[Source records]
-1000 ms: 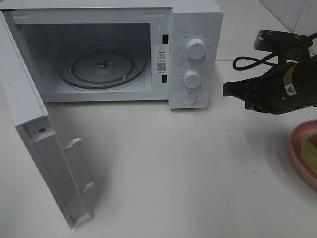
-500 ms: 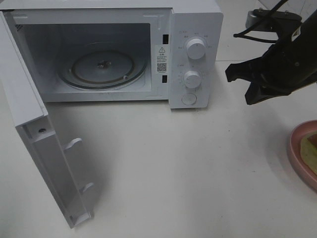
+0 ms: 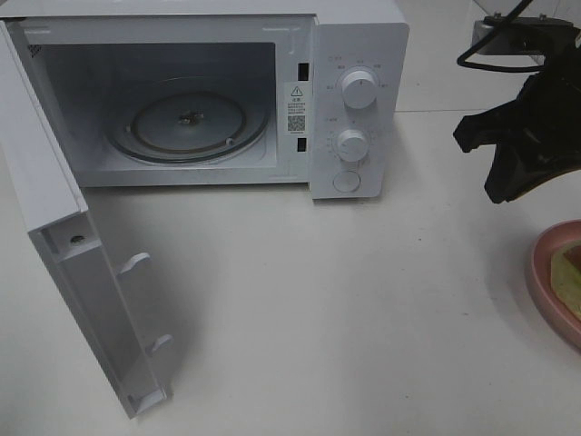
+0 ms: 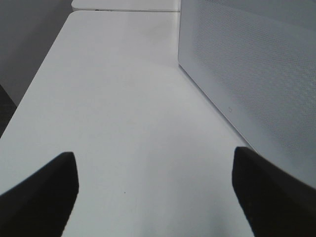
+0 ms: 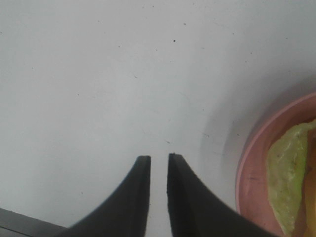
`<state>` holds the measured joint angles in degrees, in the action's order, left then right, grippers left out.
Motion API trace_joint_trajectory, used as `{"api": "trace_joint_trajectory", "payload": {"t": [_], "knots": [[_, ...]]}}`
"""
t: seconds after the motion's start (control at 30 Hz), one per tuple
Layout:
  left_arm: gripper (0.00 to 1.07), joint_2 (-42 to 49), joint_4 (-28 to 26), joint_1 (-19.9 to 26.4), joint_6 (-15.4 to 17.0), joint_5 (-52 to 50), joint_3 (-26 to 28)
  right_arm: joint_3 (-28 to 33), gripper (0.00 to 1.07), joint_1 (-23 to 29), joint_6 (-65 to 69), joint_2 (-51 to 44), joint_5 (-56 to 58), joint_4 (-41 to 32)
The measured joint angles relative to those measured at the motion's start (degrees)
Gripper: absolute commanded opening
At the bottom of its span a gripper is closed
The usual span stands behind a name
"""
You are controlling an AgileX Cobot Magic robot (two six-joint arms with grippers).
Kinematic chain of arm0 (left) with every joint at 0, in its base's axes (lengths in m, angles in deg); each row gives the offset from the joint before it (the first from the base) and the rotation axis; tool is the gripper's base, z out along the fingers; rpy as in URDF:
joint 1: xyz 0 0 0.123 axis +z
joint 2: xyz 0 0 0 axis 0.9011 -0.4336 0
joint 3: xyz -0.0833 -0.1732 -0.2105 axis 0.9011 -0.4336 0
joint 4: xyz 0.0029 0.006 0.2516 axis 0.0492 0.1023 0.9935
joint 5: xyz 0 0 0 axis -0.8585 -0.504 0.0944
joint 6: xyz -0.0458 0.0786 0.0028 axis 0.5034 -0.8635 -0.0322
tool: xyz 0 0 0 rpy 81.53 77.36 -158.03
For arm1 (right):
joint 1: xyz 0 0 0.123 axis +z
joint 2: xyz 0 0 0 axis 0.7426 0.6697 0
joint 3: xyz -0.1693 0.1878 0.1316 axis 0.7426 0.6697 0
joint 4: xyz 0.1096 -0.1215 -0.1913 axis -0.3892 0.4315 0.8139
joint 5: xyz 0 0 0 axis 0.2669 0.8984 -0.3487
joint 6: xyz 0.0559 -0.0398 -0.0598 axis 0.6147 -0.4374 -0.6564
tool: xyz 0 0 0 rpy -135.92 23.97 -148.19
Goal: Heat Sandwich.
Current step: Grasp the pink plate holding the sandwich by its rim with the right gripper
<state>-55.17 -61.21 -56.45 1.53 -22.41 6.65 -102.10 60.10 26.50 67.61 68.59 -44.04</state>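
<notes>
So the sandwich [image 5: 289,173] is sitting on its pink plate [image 5: 249,182] way over on the right side of the desk [image 3: 318,318], half cut off at the edge of the high view. Nothing is touching it. The right gripper [image 5: 155,158] hangs above bare desk just beside the plate rim, pointing down. Its fingers are only a thin slit apart with nothing between them, so no grip on anything.

Further out, the microwave [image 3: 359,54] is at the back left, well apart from the plate. Its door [image 3: 73,272] is swung wide open and the glass turntable [image 3: 191,123] inside is bare. The left gripper [image 4: 155,192] doesn't show in the high view. Its own camera shows the fingers spread wide over empty desk next to a white dotted panel, which I'd guess is the microwave's side.

Progress-wise I'd call this early. The door part looks done, but everything else is left: grab the plate, carry it across, set it on the turntable, shut the door and turn the knobs
</notes>
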Motion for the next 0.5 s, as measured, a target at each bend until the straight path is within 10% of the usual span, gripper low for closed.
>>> {"api": "trace_joint_trajectory", "payload": {"t": [0.27, 0.5], "knots": [[0.81, 0.0, 0.0, 0.0, 0.0, 0.0, 0.0, -0.1, 0.94, 0.0, -0.1, 0.0, 4.2, 1.1], [0.81, 0.0, 0.0, 0.0, 0.0, 0.0, 0.0, -0.1, 0.97, -0.1, -0.2, 0.0, 5.4, 1.4]]}}
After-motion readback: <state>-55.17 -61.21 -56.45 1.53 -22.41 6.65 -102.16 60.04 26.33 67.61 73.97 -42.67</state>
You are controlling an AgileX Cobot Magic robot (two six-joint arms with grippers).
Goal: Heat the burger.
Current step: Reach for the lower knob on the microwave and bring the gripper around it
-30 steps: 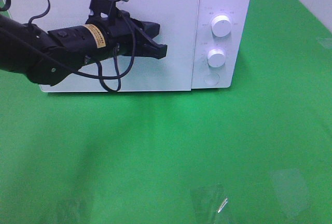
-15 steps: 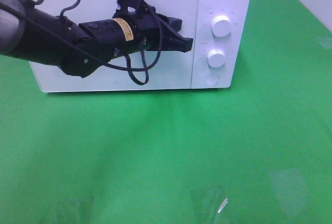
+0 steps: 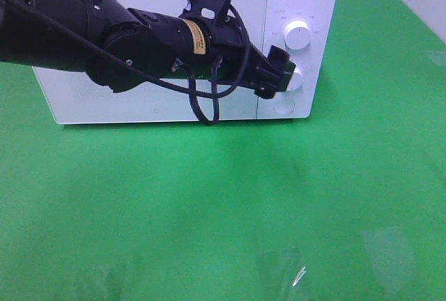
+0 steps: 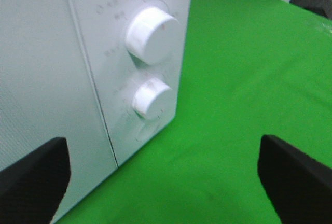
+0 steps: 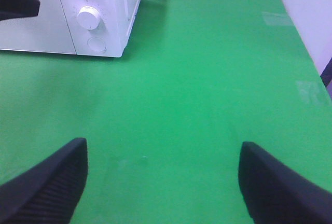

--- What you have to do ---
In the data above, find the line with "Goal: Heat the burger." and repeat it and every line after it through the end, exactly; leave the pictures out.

--- Answer to this problem ---
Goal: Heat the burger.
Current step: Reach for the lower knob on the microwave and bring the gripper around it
-30 steps: 
-15 steps: 
+0 steps: 
+0 steps: 
+0 steps: 

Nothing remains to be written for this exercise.